What is key, is that what is effective in one area may not not be effective in another. Comparing the LNU Complex to the MNF is no where near comparable.
This discussion is not nor should be about an entire Statewide or comprehensive discussion.
LNU has had plenty of fire, without a doubt, but the initial run of the Hennessey Fire (white outline) was thru an area that hasn’t had any large fires since 1988, in orange here. The colored areas on map are fire history since 1980.
Farther north, Hennessey found plenty of ground that hasn’t had fire in 40 years.
For the record, I have never said I think we need to have a let burn program in LNU, or just about anywhere else that isn’t completely in the middle of nowhere. I worked on the Eiler Fire, and have seen the King Fire run 15 miles in a single afternoon. I agree with DozerKeith. All of our fire problems have their own geographies and unique challenges.
I’m on this fire and it’s definitely in the wilderness. And the lid came off the pot yesterday
I also live in Napa County and spent over 10 years of my career in LNU in Lake and Napa counties. The areas of the lake that haven’t burned in recent history was the west side of the lake. You are correct that the west side of the lake was overgrown but its also all private property. Other then 4291 regs around the structures, no one can force a landowner to cut their brush outside of 4291 regs. Through in the environmentalist and the extreme regulations on land clearing in Napa county and you have a recipe for disaster.

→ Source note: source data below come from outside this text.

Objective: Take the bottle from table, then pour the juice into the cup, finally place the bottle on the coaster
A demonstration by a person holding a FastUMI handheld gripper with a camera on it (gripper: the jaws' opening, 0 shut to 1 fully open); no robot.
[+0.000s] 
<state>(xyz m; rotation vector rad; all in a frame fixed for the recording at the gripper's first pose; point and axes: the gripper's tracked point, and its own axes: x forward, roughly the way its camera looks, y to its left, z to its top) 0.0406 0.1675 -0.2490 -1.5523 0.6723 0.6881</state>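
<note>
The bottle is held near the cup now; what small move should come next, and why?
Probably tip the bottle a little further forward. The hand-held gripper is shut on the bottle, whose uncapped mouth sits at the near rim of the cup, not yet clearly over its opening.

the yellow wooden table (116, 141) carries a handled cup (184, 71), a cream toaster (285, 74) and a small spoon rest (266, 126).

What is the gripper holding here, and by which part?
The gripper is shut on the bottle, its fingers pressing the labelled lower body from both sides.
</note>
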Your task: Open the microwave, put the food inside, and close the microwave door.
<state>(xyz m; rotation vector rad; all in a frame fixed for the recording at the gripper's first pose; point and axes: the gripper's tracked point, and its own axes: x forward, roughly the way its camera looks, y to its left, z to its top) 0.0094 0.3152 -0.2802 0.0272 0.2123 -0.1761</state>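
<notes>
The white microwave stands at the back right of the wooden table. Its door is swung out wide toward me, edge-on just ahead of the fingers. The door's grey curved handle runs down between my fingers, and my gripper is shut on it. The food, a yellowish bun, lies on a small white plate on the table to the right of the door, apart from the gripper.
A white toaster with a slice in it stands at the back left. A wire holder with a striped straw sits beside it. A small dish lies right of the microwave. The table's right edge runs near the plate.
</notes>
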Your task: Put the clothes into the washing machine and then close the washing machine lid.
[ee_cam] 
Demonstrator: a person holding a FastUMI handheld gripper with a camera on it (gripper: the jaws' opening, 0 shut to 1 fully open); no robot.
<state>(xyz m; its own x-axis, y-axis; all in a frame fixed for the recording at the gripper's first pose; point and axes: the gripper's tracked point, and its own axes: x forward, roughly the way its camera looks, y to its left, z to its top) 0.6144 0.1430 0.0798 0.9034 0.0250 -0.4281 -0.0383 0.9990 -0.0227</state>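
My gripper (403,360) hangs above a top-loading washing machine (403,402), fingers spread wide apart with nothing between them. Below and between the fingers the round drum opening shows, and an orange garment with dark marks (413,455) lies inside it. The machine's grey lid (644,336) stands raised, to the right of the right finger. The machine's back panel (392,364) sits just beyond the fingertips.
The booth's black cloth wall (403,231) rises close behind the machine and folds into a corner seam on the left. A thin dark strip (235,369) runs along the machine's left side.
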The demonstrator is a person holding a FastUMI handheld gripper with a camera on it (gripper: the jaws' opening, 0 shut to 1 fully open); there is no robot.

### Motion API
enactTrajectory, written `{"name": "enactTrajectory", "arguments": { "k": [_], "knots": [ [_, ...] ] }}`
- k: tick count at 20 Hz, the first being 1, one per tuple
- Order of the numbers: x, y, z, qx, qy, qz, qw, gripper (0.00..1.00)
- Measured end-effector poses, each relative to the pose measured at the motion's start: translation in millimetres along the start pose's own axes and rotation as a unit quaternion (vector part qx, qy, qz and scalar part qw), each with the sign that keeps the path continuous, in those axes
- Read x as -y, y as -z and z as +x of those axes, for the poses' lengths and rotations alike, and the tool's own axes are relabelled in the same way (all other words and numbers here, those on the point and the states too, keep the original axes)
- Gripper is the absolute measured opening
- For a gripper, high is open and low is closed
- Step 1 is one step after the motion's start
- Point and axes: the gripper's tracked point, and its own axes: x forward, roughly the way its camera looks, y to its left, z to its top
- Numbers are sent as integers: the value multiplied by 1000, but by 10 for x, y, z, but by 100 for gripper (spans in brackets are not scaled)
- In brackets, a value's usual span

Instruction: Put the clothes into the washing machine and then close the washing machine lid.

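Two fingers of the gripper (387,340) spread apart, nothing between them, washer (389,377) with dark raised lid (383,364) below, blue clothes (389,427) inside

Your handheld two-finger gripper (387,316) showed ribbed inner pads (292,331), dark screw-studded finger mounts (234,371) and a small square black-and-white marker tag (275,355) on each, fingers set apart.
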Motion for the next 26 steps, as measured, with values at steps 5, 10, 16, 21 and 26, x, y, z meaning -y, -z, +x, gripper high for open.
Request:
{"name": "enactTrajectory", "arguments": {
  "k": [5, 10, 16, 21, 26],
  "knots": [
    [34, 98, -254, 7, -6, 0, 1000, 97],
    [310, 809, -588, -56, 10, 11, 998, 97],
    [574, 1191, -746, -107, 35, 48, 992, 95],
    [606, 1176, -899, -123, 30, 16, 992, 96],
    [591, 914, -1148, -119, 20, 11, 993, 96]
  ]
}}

It wasn’t fuel reduction that save the estates it was the firing operation that kept the fire out of the estates. Fuel reduction is a loosing battle, guess what happens after you cut the fuel break? It grows back! In all reality fuel breaks are strategic location for firing operations, more so then to stop a fire. I have seen fire jump 10 blade lines and 8 lane highways, not much a shaded fuel break is gunna do to stop something like that.

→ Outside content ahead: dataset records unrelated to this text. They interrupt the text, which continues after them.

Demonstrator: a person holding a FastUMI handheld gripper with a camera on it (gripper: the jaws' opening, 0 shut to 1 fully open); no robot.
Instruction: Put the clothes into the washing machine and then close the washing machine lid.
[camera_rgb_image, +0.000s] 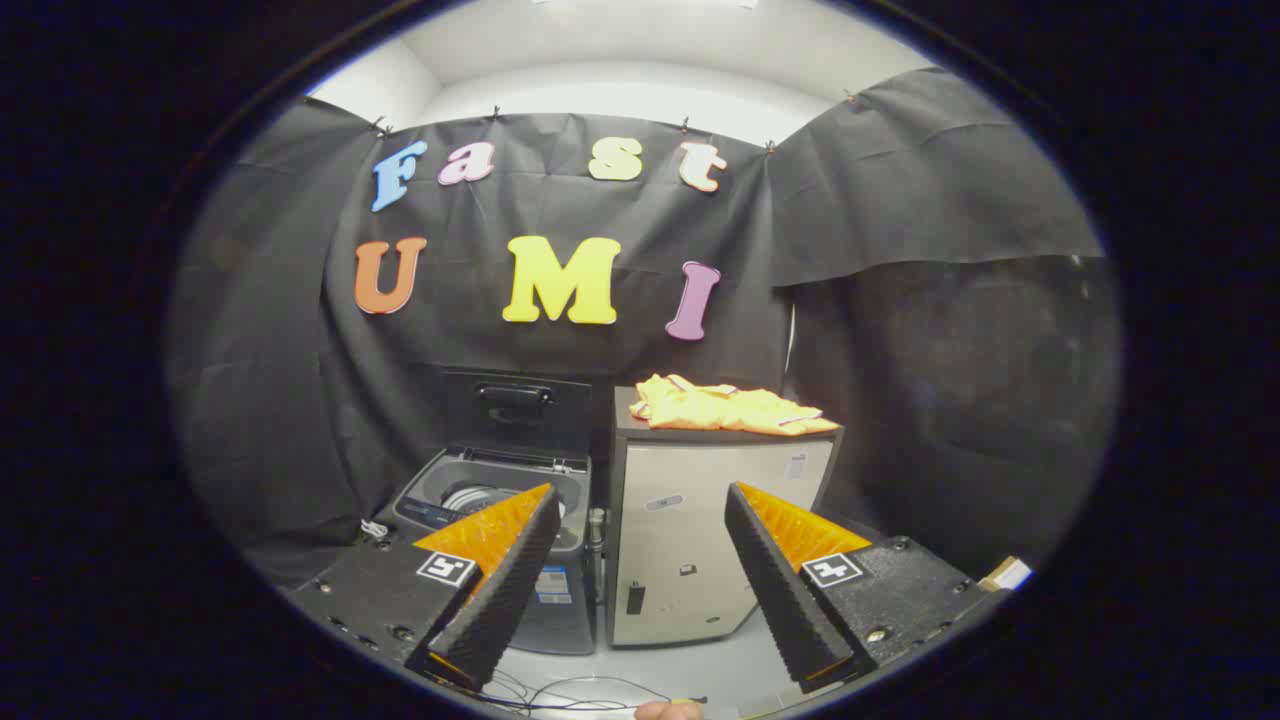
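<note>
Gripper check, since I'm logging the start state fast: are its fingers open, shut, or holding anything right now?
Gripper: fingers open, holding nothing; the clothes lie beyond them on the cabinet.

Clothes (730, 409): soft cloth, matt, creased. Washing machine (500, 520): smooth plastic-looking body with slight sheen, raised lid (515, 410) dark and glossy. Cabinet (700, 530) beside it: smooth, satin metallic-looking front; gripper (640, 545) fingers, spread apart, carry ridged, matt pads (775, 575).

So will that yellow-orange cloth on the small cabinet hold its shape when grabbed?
Probably not: the crumpled yellow-orange cloth lies in soft folds, so it should droop. It looks thin, likely light. The open gripper is well short of it.
</note>
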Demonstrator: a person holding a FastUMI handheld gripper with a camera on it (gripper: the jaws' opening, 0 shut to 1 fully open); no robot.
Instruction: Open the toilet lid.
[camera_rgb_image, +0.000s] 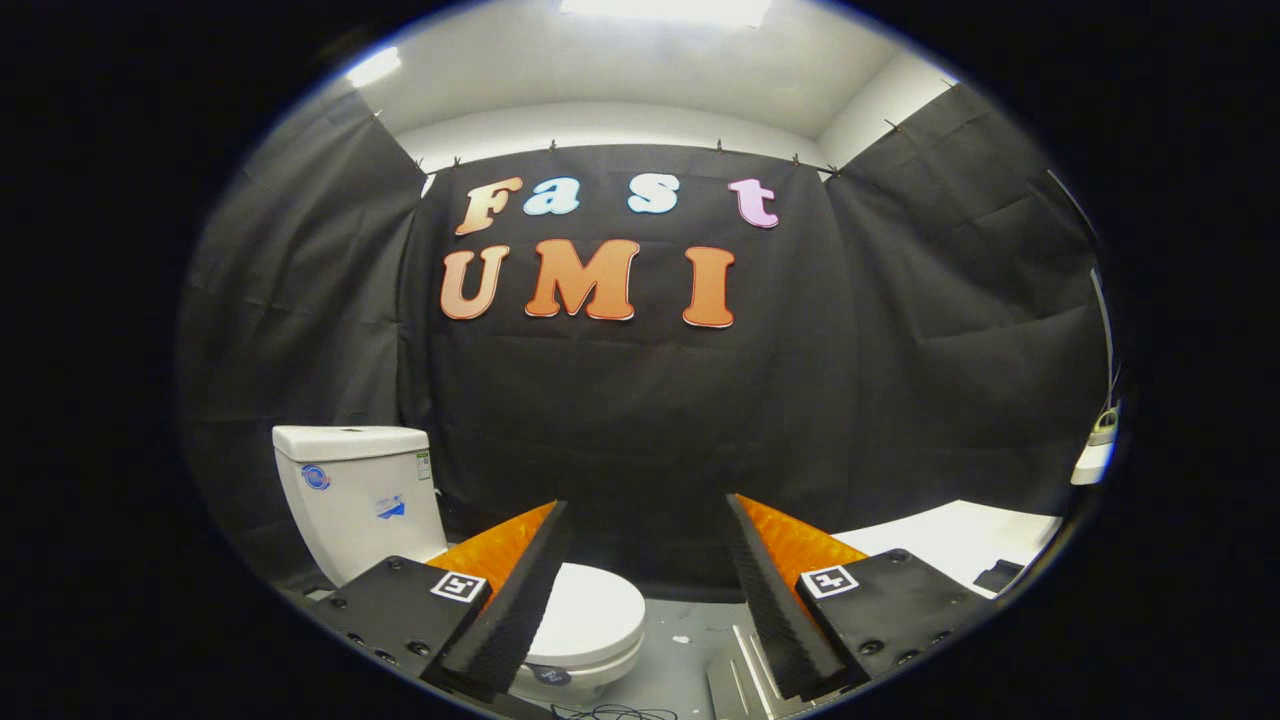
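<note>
The gripper (648, 580) has its fingers spread wide apart, gripping nothing. The toilet (400, 540) sits left of them, and its lid (590, 612) is down flat on the bowl, partly behind the left finger. The tank (355, 490) stands upright behind the lid, against the black cloth.

I see my gripper (648, 560) spread wide, holding nothing; the closed toilet lid (590, 612) sits past its left finger.
</note>
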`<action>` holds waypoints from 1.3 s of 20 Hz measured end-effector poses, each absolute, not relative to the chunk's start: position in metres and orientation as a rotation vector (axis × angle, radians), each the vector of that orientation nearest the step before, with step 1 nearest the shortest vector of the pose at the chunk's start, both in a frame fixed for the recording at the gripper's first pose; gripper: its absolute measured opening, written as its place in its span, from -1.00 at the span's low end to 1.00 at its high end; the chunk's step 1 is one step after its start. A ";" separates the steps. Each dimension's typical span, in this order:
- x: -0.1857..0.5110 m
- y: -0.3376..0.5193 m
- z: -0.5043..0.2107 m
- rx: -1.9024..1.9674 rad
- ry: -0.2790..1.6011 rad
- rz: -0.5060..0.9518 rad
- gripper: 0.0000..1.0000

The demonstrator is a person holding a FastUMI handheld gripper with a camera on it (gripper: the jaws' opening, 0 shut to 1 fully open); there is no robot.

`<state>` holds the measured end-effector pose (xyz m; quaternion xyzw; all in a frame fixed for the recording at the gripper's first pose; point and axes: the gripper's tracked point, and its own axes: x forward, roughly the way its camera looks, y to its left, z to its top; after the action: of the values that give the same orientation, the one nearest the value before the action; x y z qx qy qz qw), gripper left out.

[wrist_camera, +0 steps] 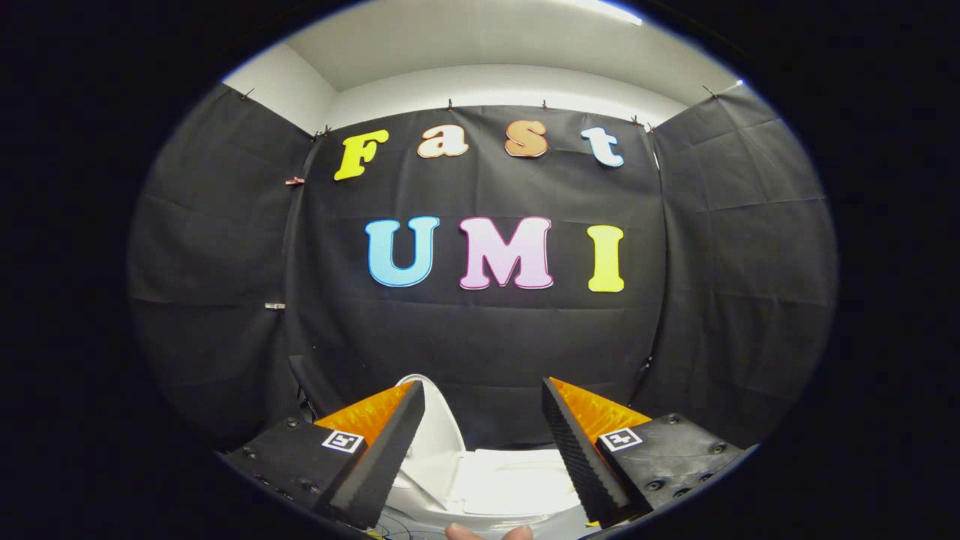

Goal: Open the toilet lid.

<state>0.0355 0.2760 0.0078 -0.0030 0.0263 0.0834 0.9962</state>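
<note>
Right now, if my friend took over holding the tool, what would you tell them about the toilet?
Tool: fingers wide apart, holding nothing, raised and pointing at the booth wall.
Toilet: low down between the fingers and just beyond them, in front of the black cloth.
Lid: appears to stand up on the left side, next to the left finger.
Done: lid looks open already.
Left: probably nothing; tip the tool down to check.

Camera on hand-held gripper [480, 420], facing booth wall [487, 337], toilet [480, 472] close below
</note>
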 end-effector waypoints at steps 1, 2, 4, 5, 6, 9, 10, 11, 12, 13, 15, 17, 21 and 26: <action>0.033 0.270 0.010 -0.010 0.047 0.165 0.96; 0.029 0.264 0.013 -0.013 0.042 0.166 0.96; 0.024 0.256 0.012 -0.024 0.047 0.173 0.95; 0.023 0.251 0.013 -0.025 0.048 0.173 0.95; 0.021 0.246 0.014 -0.026 0.046 0.171 0.95; 0.017 0.236 0.015 -0.013 0.043 0.169 0.95; 0.016 0.235 0.014 -0.004 0.045 0.172 0.96; 0.018 0.234 0.014 0.000 0.046 0.171 0.96; 0.017 0.233 0.012 -0.001 0.050 0.172 0.96; 0.018 0.235 0.011 -0.003 0.052 0.179 0.96; 0.016 0.238 0.007 -0.002 0.058 0.192 0.96; 0.017 0.240 0.009 0.005 0.056 0.189 0.96; 0.006 0.245 0.004 0.007 0.048 0.191 0.96; 0.003 0.239 -0.001 -0.015 0.053 0.169 0.96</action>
<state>0.0027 0.2387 -0.0013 -0.0073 0.0262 0.0845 0.9961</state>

150,000 acres in two operational periods has nothing to do with fuel loading. That massive fire movement was caused by strong outflow boundaries. Without the strong wind those fires wound have ran the ridge and went out, just like they always do, but you thrown in near hurricane force winds then the story is a little different.
Does anyone remember the quail fire from earlier this year? 1800 acres at quail canyon and pleasants valley road. Under the thought process proposed here those areas should have been fine, they had a moderate intensify fire burn through the area just a few months ago. Guess what happens in that area? Heavy structure lose.
Thinking we can get out of this situation by cutting some brush and burning a couple hundred acres here and there is nonsensical. We are not in this situation today because of failed fire policies. We are here because the extreme environmentalist in this state, people that cant get it through their heads that trees are essentially really tall weeds and just like at your house if you don’t trim your weeds your yard becomes overgrown. But hey you can’t see the forest from San Francisco so…
Until someone can show me some evidence to the contrary. I will continue to say this, the best way to attain safety for everyone on the fire is to put the fire out. The notion that we should let fires burn today for the firefighters of tomorrow is preposterous.
Mod Note: Unfortunately, it appears this topic can no longer be discussed civilly and will now be closed.